◆ **TASK DIRECTIONS**
Retrieve every line of the data holding the word "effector".
*** Opening SUPPLIED INFORMATION ***
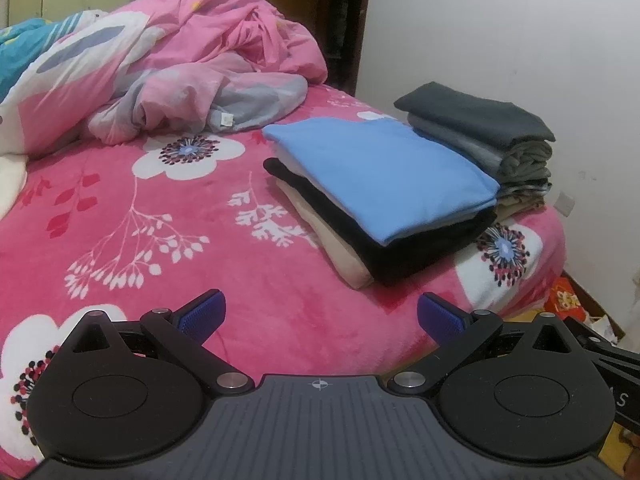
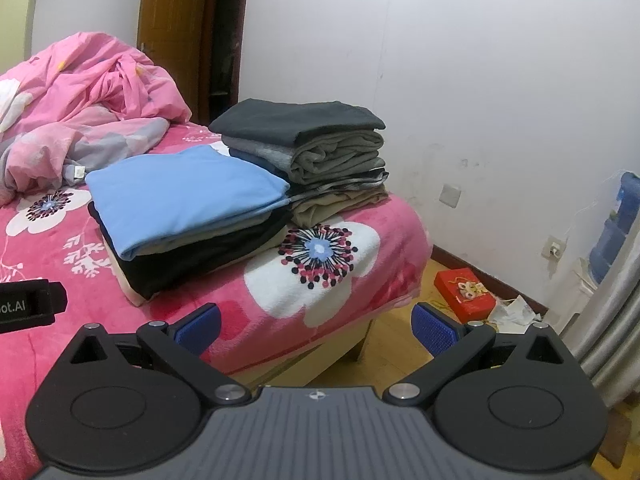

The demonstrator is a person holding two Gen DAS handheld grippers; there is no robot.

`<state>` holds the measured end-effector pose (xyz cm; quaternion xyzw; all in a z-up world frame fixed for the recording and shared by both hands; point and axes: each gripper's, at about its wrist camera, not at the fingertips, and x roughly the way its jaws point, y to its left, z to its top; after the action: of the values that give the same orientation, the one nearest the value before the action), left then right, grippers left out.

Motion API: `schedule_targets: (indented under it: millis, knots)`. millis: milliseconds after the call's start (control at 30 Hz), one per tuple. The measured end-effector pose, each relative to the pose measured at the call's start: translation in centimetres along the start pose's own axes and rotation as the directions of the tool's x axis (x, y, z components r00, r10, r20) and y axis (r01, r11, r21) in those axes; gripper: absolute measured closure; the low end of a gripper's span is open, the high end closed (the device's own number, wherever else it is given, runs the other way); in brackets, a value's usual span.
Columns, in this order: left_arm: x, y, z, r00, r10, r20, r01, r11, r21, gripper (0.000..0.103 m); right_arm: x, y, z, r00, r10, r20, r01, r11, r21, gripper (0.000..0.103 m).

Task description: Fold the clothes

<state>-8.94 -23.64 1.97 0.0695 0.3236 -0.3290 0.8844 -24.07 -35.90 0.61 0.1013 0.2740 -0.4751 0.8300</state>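
Two hand-held grippers are hovering empty: I am holding my left hand-held gripper point(image 1: 321, 312) spread wide over the pink floral bed point(image 1: 160, 240), near the stack topped by a folded blue shirt point(image 1: 380, 172). Beside it, the grey stack point(image 2: 316, 148) is sitting; my right hand-held gripper point(image 2: 316, 322) is gaping too.

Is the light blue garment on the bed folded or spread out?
Folded. The light blue garment lies as a flat rectangle with a doubled edge, on top of a stack of clothes.
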Motion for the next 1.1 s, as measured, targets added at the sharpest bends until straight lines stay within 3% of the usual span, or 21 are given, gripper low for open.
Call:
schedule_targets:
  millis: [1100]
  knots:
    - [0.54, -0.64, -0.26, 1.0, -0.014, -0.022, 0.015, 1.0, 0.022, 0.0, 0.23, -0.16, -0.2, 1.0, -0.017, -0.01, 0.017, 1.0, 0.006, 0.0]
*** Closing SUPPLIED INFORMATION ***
◆ **TASK RESPONSE**
`<state>` holds the measured end-effector pose (xyz cm; quaternion xyzw; all in a z-up world frame fixed for the recording and shared by both hands; point and axes: each gripper's, at about its wrist camera, not at the fingertips, and x roughly the way its jaws point, y to its left, z to its top; after the action: of the values that give the same orientation, the one nearest the value before the action), left then right, grippers left out.
Motion API: `schedule_targets: (indented under it: millis, knots)`. millis: milliseconds after the call's start (control at 30 Hz), one per tuple. The measured end-effector pose, each relative to the pose measured at the call's start: translation in centimetres along the start pose's own axes and rotation as the directions of the tool's x axis (x, y, z components r00, r10, r20) and y axis (r01, r11, r21) in those axes; gripper: absolute measured closure; the low end of a gripper's span is open, the high end closed (the device's own number, wherever else it is given, runs the other way); in brackets, a value's usual span.

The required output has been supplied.